An issue was discovered in Varnish Cache before 6.0.5 LTS, 6.1.x and 6.2.x before 6.2.2, and 6.3.x before 6.3.1. It does not clear a pointer between the handling of one client request and the next request within the same connection. This sometimes causes information to be disclosed from the connection workspace, such as data structures associated with previous requests within this connection or VCL-related temporary headers.
The product stores, transfers, or shares a resource that contains sensitive information, but it does not properly remove that information before the product makes the resource available to unauthorized actors.

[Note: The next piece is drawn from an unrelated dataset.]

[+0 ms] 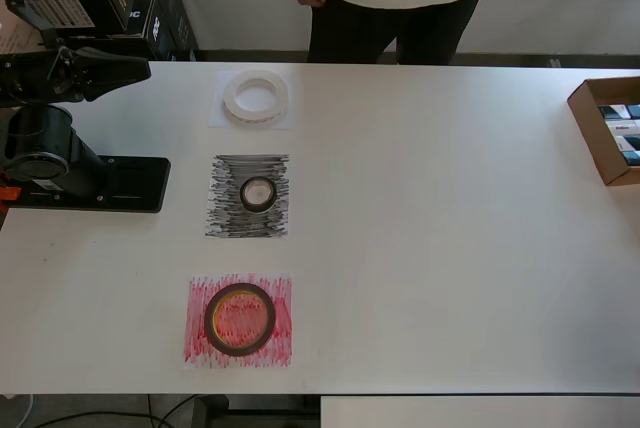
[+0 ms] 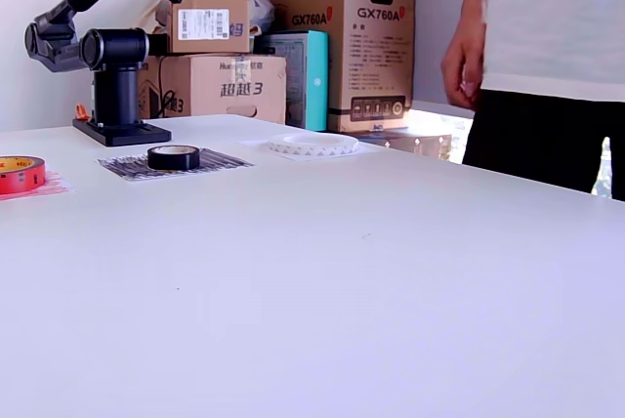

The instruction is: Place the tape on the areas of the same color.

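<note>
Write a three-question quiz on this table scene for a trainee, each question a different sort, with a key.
1. True or false: the black tape roll lies on the black scribbled sheet.
2. Multiple choice: the white tape roll lies on A) the red scribbled sheet B) the bare table C) the plain white sheet.
3. Fill in: in the overhead view, the roll nearest the bottom edge is the ___ tape roll.

Key: 1 true. 2 C. 3 red.
</note>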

Name | Vendor | Start Version | End Version |
---|---|---|---|
Varnish_cache | Varnish-cache | 6.1.0 (including) | 6.2.2 (excluding) |
Varnish_cache | Varnish-cache | 6.3.0 (including) | 6.3.1 (excluding) |
Varnish_cache | Varnish-software | 6.0.0 (including) | 6.0.5 (excluding) |
Red Hat Enterprise Linux 8 | RedHat | varnish:6-8030020200530080205.30b713e6 | * |
Varnish | Ubuntu | bionic | * |
Varnish | Ubuntu | eoan | * |
Varnish | Ubuntu | focal | * |
Varnish | Ubuntu | trusty | * |
Varnish | Ubuntu | xenial | * |
Resources that may contain sensitive data include documents, packets, messages, databases, etc. While this data may be useful to an individual user or small set of users who share the resource, it may need to be removed before the resource can be shared outside of the trusted group. The process of removal is sometimes called cleansing or scrubbing. For example, a product for editing documents might not remove sensitive data such as reviewer comments or the local pathname where the document is stored. Or, a proxy might not remove an internal IP address from headers before making an outgoing request to an Internet site.